As atrizes Fabíula Nascimento e Silvia Lourenço, em um dos discursos de maior carga dramática, dividem-se na interpretação de uma lésbica que manteve, na juventude, uma história tumultuada, em que cenas de descontrole eram usadas como forma de recuperar instantes de paixão. Outros depoimentos são revividos por Júlia Lemmertz, Eduardo Moscovis, Cláudio Jaborandi, Letícia Collin e Ângelo Antônio – mas os homens, talvez pela dificuldade de se posicionar como agressores, demonstram mais dificuldade em se entregar aos papéis.

Aos depoimentos se alternam belas imagens que têm a água como elemento central – “um alívio à tensão dos depoimentos”, explica a fotógrafa curitibana Heloísa Passos –, seja no mar, na piscina ou no chuveiro, tendo como trilha sonora músicas de amor como “Carinhoso” e “Beatriz”. João Jardim, no início, planejava fazer um filme duro, no qual não caberiam licenças poéticas. “Mas os depoimentos tocaram, inúmeras vezes, no lado bom das relações de amor vividas”, justifica.

Trincheiras Filmes/Divulgação
Cena de “Vigias”, documentário do pernambucano Marcelo Lordello.

Eles vigiam nosso sono
Ao contrário da maior parte dos longas-metragens do festival, que exploram as fronteiras entre documentário e ficção, Vigias, do pernambucano Marcelo Lordello, é simplesmente um documentário sem maiores pretensões que não sejam a de provocar a reflexão sobre a realidade social deturpada dos grandes centros urbanos.

O filme acompanha a rotina extenuante de sete homens que, noite adentro, atuam como vigias de edifícios de Recife. Incomoda a pouca luminosidade das cenas, os silêncios e os planos demorados. “Quis fazer com que o público pudesse sentir o peso da noite, a aridez do trabalho daquelas pessoas”, diz o diretor. Logo na primeira cena, um dos entrevistados é mostrado sentado por três minutos, de costas para a câmera, nos fazendo sentir a solidão daquele trabalho que prolifera à medida que as cidades vão se verticalizando e a violência se alastra.

“Sempre morei em apartamento, mas sou contra este modo de vida restritivo”, diz Lordello. Ele reconhece como uma característica do atual cinema pernambucano o desejo de refletir sobre as questões da cidade – neste sentido, seu filme dialoga com o longa-metragem Um Lugar ao Sol, de Gabriel Mascaro, exibido na Mostra de Cinema de Tiradentes, em janeiro deste ano, que tem como personagens moradores de coberturas de luxo.

Quando Lordello dá voz aos vigias, nos admiramos com seus discursos bem articulados sobre segurança, baixos salários, desrespeito dos moradores.

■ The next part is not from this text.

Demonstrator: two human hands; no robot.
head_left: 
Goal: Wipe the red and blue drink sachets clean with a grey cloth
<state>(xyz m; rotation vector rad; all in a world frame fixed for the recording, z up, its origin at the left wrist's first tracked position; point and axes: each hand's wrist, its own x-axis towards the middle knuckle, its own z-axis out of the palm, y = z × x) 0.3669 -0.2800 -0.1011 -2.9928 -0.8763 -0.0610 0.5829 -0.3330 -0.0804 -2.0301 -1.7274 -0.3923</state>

Seja por esta capacidade de ouvir, seja pela carga dos silêncios e penumbras, Vigias permite ao público se colocar na pele destes personagens invisíveis e refletir sobre o desequilíbrio de uma sociedade em que o sono de uma classe mais privilegiada precisa ser velado por trabalhadores insones – mera ilusão de segurança.

A repórter viajou a convite da organização do festival.